Dozens of nearby residents, attorneys and local planners urged denial. Melanie Thornberry, a resident and land‑use attorney, said the application "should fail" because it conflicts with the commission’s newly adopted comprehensive plan and future land‑use map, which designate the tract as Garden Neighborhood and prioritize protecting existing neighborhoods. Susan Bloom, who lives on Cardinal Drive, said the lighting and traffic associated with a highway business would "permanently change the nighttime environment of our neighborhood." Neighbors cited pedestrian safety on nearby trails, existing congestion at the Goggin/Lexington intersection, potential groundwater and runoff concerns, and impacts on property values.

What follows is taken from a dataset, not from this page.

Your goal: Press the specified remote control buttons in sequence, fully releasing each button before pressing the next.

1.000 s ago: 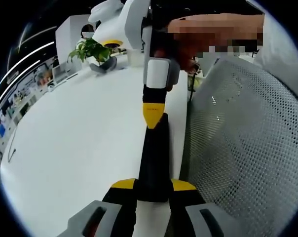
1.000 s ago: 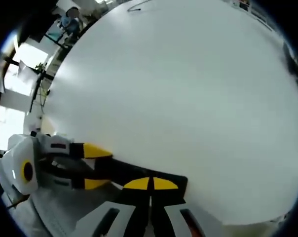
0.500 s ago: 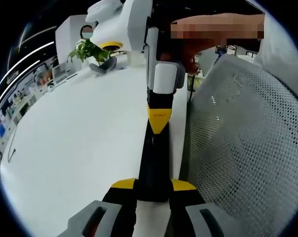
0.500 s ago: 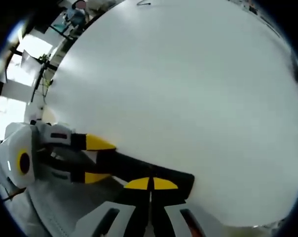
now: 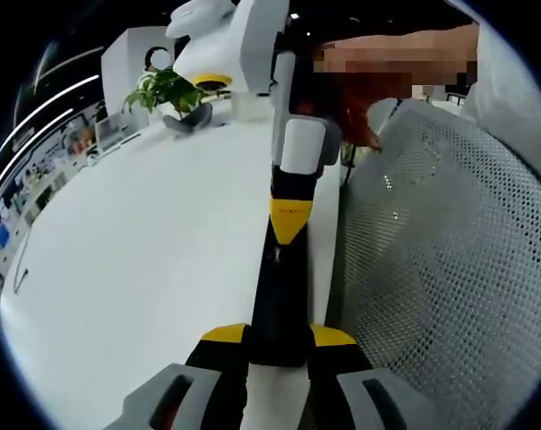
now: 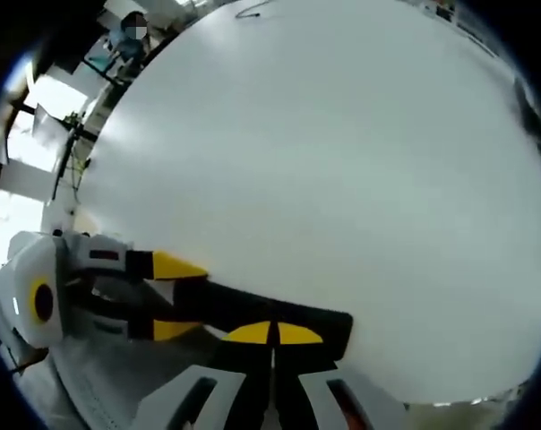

Commissioners said they weighed competing goals — economic infill versus safeguarding residential character — and emphasized the recent, lengthy process that produced the 2025 comprehensive plan. In a motion to deny the rezoning, commissioners cited a lack of conformity with the future land‑use map and the commission’s findings that the applicant had not demonstrated the current agricultural classification was inappropriate in a way that would justify highway‑business zoning.
The commission’s denial leaves open the possibility that the applicant may later submit a different application or a development plan under the parcel’s existing zoning; the commission noted mitigation measures such as landscape buffers and turn restrictions could be discussed at the development‑plan stage but said those measures did not demonstrate conformity with the comp plan needed to change the zoning.
The commission closed the public hearing and moved on to administrative business; no appeal or subsequent council action was recorded at the meeting.